Approved: ----------------------------

-------------------------, Assistant Secretary.
 
 

WINNEBAGO-TRIBAL FUNDS

M-7193                                                                                                                                                        April 29, 1922.

The Honorable,
The Secretary of the Interior.

DEAR MR. SECRETARY:

    On recommendation of the Commissioner of Indian Affairs, you request an expression of my views as to the disposition to be made of some $19,500 on deposit in the Treasury to the credit of the Winnebago Tribe, being the residue of tribal moneys be longing to those Indians.

    After inviting attention to the act of July 1, 1912 (37 Stat., 187), to be considered presently, the Commissioner states that the funds in question, as shown by the records of his office, arose as follows:
 


 

49

OPINIONS OF THE SOLICITOR

APRIL 29, 1922

Fulfilling treaties with the Winnebagoes, proceeds
    of lands (Minnesota), act of February 21, 1863
    (12 Stat., 659) . . . . . . . . . . . . . . . . . . . . . . . . . . $18,699.61

Proceeds of Winnebago Reservation, Minnesota,
    section 4, act of February 21, 1863 (12 Stat.,
    659) . . . . . . . . . . . .. . . . . . . . . . . . . . . . . . . . . . . . . . 100.00

Fulfilling treaties with Winnebagos, allotted
    lands, Nebraska, act of July 4, 1888 (25 Stat.,
    240) . . . . . . . . . . . . . . . . . . . . . . . . . . . . . . . . . . . . . 762.63

    The act of 1912, supra, is entitled "An Act For the relief of Winnebago Indians in Nebraska and Wisconsin," and aside from its enacting clause, reads:
    That the Secretary of the Interior is hereby authorized when the amount of tribal funds due the Winnebagoes in Wisconsin shall have been ascertained, in accordance with the enrollment as hereinafter provided, to expend said funds for their benefit in such manner, including the purchase of lands for said Indians, as he may deem proper, or, in his discretion, to distribute said funds, or any part thereof, per capita among said Indians: Provided, That the Secretary of the Interior is hereby authorized to adjust the differences, not already provided for by statute, between the two branches of the tribe, arising from errors in the payment of annuities, and to settle the same before the final division of the trust funds is made: Provided, further, That a special census of the two branches of the Winnebago Tribe shall be taken as of June thirtieth, nineteen hundred and twelve, and that the final division of the capitalized funds of the tribe shall be based upon the number of persons belonging to each branch who are alive on that date. [Italic supplied.]
    This act is but cumulative legislation relating to the same matter, for in the Indian appropriation act of March 3, 1909 (35 Stat., 781-798), after directing that some $880,000 be placed to the credit of the Winnebago Indians, as the balance due this tribe pursuant to earlier understandings, the Secretary of the Interior was directed to cause a new enrollment to be made of all Winnebago Indians entitled to share therein, except those enrolled at the agency in Nebraska, as to whose enrollment doubtless sufficient records were then extant.
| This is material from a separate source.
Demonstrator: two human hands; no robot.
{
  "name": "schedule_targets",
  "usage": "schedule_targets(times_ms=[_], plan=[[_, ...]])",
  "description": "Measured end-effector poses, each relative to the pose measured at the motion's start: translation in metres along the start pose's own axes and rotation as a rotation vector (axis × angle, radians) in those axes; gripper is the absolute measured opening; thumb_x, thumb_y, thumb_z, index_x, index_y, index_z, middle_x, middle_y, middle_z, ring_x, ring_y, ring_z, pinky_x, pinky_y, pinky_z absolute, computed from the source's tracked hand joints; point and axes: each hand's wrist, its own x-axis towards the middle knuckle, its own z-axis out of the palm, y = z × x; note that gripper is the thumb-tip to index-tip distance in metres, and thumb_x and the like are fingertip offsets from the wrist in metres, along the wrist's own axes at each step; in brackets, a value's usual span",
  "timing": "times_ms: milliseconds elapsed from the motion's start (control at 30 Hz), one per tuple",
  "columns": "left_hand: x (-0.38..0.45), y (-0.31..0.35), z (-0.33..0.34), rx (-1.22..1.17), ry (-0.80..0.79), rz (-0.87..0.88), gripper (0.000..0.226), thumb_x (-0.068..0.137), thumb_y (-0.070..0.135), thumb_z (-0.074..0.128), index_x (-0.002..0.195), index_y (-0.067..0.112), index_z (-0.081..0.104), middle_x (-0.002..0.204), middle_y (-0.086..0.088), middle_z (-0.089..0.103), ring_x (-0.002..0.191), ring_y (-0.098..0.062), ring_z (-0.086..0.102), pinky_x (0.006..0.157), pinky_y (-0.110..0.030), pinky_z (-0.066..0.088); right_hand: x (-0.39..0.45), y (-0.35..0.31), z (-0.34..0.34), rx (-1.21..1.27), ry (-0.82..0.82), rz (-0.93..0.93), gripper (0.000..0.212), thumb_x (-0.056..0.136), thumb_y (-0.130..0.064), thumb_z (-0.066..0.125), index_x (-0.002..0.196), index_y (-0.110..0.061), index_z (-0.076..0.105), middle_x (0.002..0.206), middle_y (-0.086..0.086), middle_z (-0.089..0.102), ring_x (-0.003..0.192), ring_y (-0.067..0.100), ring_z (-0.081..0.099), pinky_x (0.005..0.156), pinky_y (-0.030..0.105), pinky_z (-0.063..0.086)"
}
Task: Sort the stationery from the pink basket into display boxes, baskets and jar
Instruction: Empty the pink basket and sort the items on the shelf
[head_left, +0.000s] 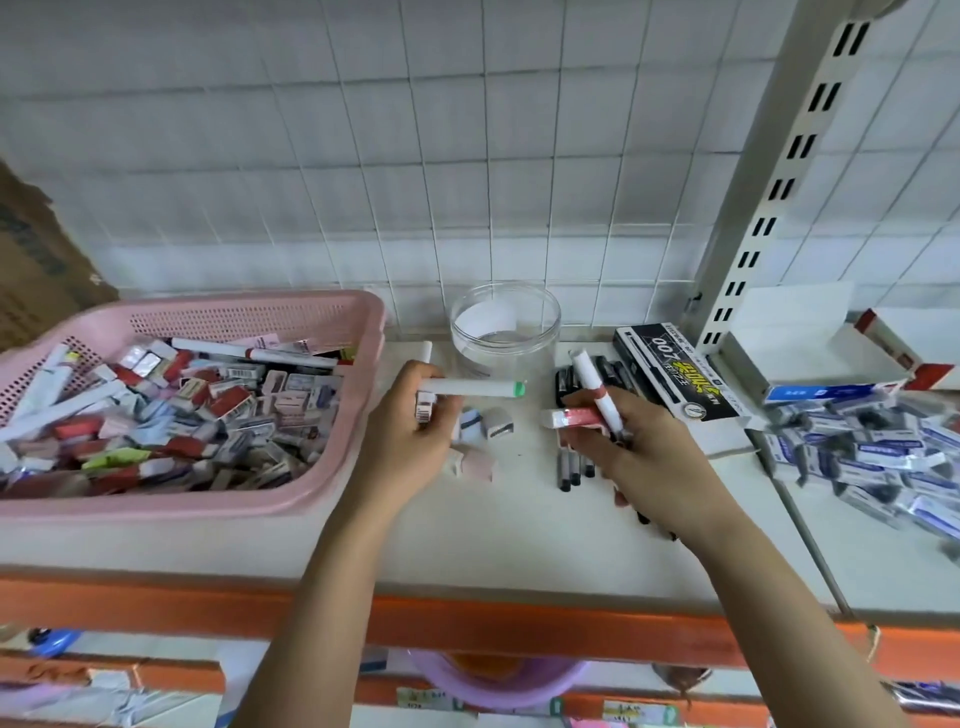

On completion of that roll, the Secretary was further directed to distribute these funds per capita, except to the Winnebago Indians resident in Wisconsin, the shares due the latter to be held in the Treasury pending further legislation.

    The situation here will the better be appreciated if it is recalled that during earlier days, for motives into which we need not now go, the habitat of the Winnebagoes as a tribe was shifted from time to time as the westward march of civilization pressed ever onward. See 7 Stat., 370 and 1101; and 14 Stat., 671. Without tracing these various migrations in detail, sufficient to say that the main body of the tribe finally located on lands in what is now the State of Nebraska and where allotments in severalty have since been made to some 1,500 members of this tribe. As so frequently occurs when migrations of this kind are brought about, the entire membership did not always follow the parent body of the tribe, some individuals preferring to remain where they were then located, or else returned after a short stay in the new country. For manifest reasons it was desirable, during earlier times at least, to have the Indians of the various tribes located in as compact bodies as possible, and to this end earlier treaties and agreements frequently contained clauses in the nature of a penalty or forfeiture of tribal rights on the part of those members who failed to rejoin the main body of the tribe. Illustrative of this, see article 5 of the treaty of April 15, 1859 (12 Stat., 1103), with the Winnebago Indians, the concluding proviso of which reads:

    "Provided however, that those who do not rejoin and permanently reunite themselves with the tribe within one year from the date of ratification of this agreement, shall not be entitled to the benefit of any of its stipulations."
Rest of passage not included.